HBP Monpellier Limited take the security of data (both our own and our customers) very seriously. This statement aims to describe a framework under which HBP Monpellier Limited can assure all concerned that their data is secure, that all staff are fully aware of GDPR legislation and that on an ongoing basis, procedures are reviewed to ensure full and continued compliance.
As a provider of IT solutions, we have been exposed to GDPR legislation for some time. All of our staff are fully aware of the requirements. All staff have been encouraged to review documentation and ensure they understand compliance, they are aware of the internal procedures should they have any concerns regarding non-compliance. GDPR awareness has been added to our internal induction process.
Information We Hold
HBP Monpellier Limited are in an unusual position in terms of holding data as we have our own internal data which contains information regarding staff and our customers/suppliers. We also offer software services which includes importing data from one financial system to another, demonstrating company’s data in new versions of software, downloading data for support services as well as many other numerous reasons for HBP Monpellier Limited to access data.
In terms of internal data, this is all held securely on a hosted platform accessible only with the correct level of password security. This is controlled by internal management.
In terms of customer data, the following has been adopted internally as best practice.
Data is required for a great number of reasons, we would not be able to offer the same level of service if we could not access customers’ data.
Should we require to access customers’ data, it will be used for the purpose initially decided upon and then the data will be deleted. The initial backups will also be deleted.
If data is to be copied onto mobile devices (laptops) for demonstration purposes, it will be removed once the demonstration is over and data has no further use. Laptops will always be password protected so that if a device is lost or stolen, data cannot be accessed. Should a device be lost or stolen and it does contain demonstration data, the customer whose data is concerned will be informed immediately.
In conclusion, staff at HBP Monpellier Limited will have the need to access customer data and download data for the purpose of carrying out our business. However, once that data has been used and is no longer useful, it will be deleted.
Communicating Privacy Information
This statement forms only an introduction to the policies of HBP Monpellier Limited. We are constantly reviewing our internal policies and documentation (contracts of employment, contracts of engagement, purchase agreements, etc.) to ensure full and continued GDPR compliance.
HBP Monpellier Limited will respect the rights of individuals as set out by GDPR. These rights are listed below:
- The right to be informed
- The right of access
- The right to rectification
- The right to erasure
- The right to restrict processing
- The right to data portability
- The right to object
- Rights in relation to automated decision making and profiling
Subject Access Requests
HBP Monpellier Limited has a procedure for managing Subject Access Requests (SARs). Data would be provided as soon as practically possible.
Lawful Basis for Processing Personal Data
HBP Monpellier Limited would only process their own internal data. Should HBP Monpellier Limited have copies of customer data, this would be used purely for the tasks outlined at the beginning of the process. Customers’ data would NEVER be used for any internal purposes and would NEVER be provided to third parties for any other purpose than advanced data investigation.
HBP Monpellier have an implied consent to look at and manipulate data. As a software support provider, this is the nature of the business.

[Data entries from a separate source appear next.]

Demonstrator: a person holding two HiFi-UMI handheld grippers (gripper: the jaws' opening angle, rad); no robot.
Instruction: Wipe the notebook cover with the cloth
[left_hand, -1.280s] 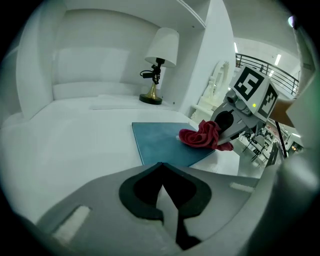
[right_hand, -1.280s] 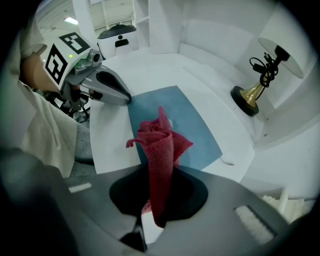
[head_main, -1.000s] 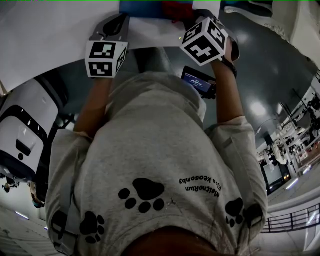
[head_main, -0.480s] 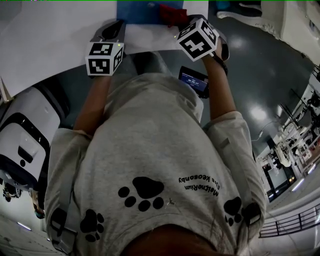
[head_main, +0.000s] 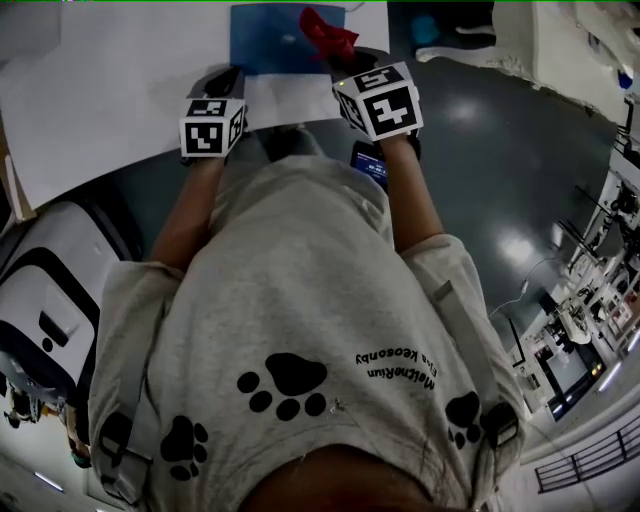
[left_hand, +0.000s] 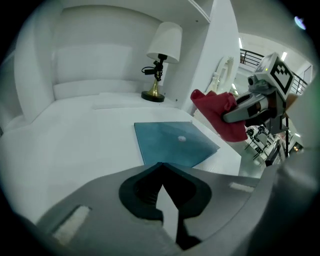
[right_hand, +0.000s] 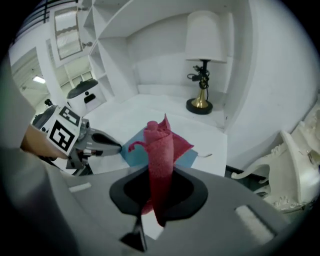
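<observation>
Notebook (head_main: 275, 38) flat — long axis perhaps away

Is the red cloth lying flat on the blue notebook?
No, the cloth is pinched upright between the right gripper's shut jaws, not spread on the notebook.

My head camera looks steeply down over my shirt (head_main: 300, 300) to the worktop (head_main: 120, 90). Cameras on my left claw (left_hand: 161, 167) and right claw (right_hand: 159, 172) sit close behind the jaws, facing the wall (left_hand: 90, 60); both share the notebook (left_hand: 175, 142) and lamp (left_hand: 162, 55).
</observation>
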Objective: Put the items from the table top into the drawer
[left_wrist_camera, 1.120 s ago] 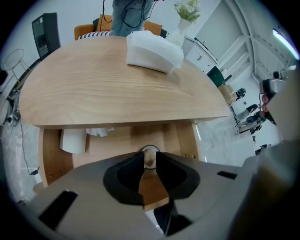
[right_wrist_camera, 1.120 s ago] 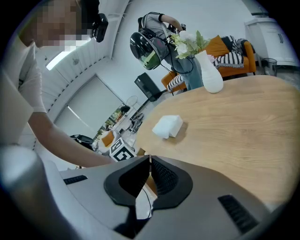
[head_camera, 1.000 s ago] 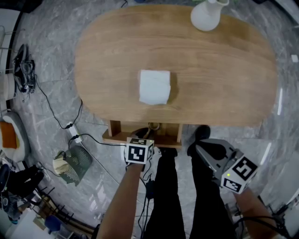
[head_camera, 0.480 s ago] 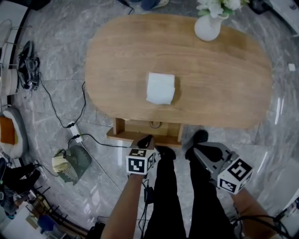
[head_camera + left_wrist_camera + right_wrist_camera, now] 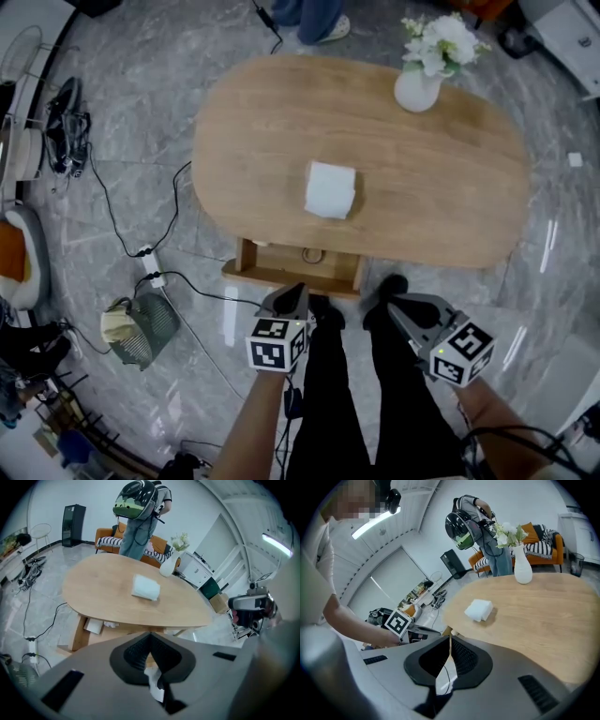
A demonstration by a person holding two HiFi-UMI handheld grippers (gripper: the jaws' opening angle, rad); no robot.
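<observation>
two hazards stand out, and both begin at the jaws. as they stand now, the left gripper (image 5: 150, 637) and the right gripper (image 5: 450, 639) would, i judge, only shove the soft white square pack (image 5: 330, 190) if they reached it. it would slide along the oval wooden table (image 5: 450, 216) toward the white vase of white flowers (image 5: 417, 91) at the table's far end, which looks top-heavy enough to tip. the pack also looks squashy, so a pinch at one corner may let it sag or slip out before it clears the table's near edge. the open wooden drawer (image 5: 258, 272) juts out below that near edge, just ahead of the person's legs (image 5: 328, 394), so a knee or a low gripper could knock it.

the left gripper has its jaws pressed together with nothing between them. it touches nothing and hangs off the table's near edge, just this side of the drawer front. the right gripper is likewise closed tight and empty, beside it off the same edge. the pack lies near the middle of the table, well apart from both. the drawer holds a few small pale things (image 5: 93, 626) i cannot identify.
</observation>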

However, some customers may feel that a third party having copies of their data compromises their position under GDPR. In such circumstances, HBP Monpellier Limited will work with the customer to ensure a compliant position can be reached. Should this be written consent as a ‘one off’ or written consent ‘on access’, we will devise a system which will make the customer compliant and NOT affect the level and speed of service offered.
NOTE: GDPR legislation is new and there are no precedents for us to work towards. This will be an evolving process which HBP Monpellier Limited will be reviewing all the time.
At the current point in time, HBP Monpellier Limited do not process any data relating to children and it is not envisaged that this position will change.
HBP Monpellier Limited operate on a hosted platform supplied by PCI Services Limited. As part of their GDPR compliance, PCI Services Limited have procedures in place to identify and report any suspicious access to their infrastructure.
All other PCs and laptops at HBP Monpellier are password protected. Should a piece of equipment be lost or stolen, this would be reported to management immediately and any potential compromise of data would be communicated to the parties concerned.
Data Protection by Design and Data Protection Impact Assessment
HBP Monpellier Limited are working closely with a fully qualified GDPR consultant to implement General Data Protection Regulation. This will be an ongoing process to ensure full compliance now and in the future.
Data Protection Officers
An internal Data Protection Officer has been designated by HBP Monpellier Limited. They will have full responsibility for implementation and the continued review of General Data Protection Regulation.
Although HBP Monpellier Limited do have customer sites within other EU countries (and around the world), we would be dealing with them and accessing their data via UK based contacts. HBP Monpellier Limited does not have an office in any country other than England.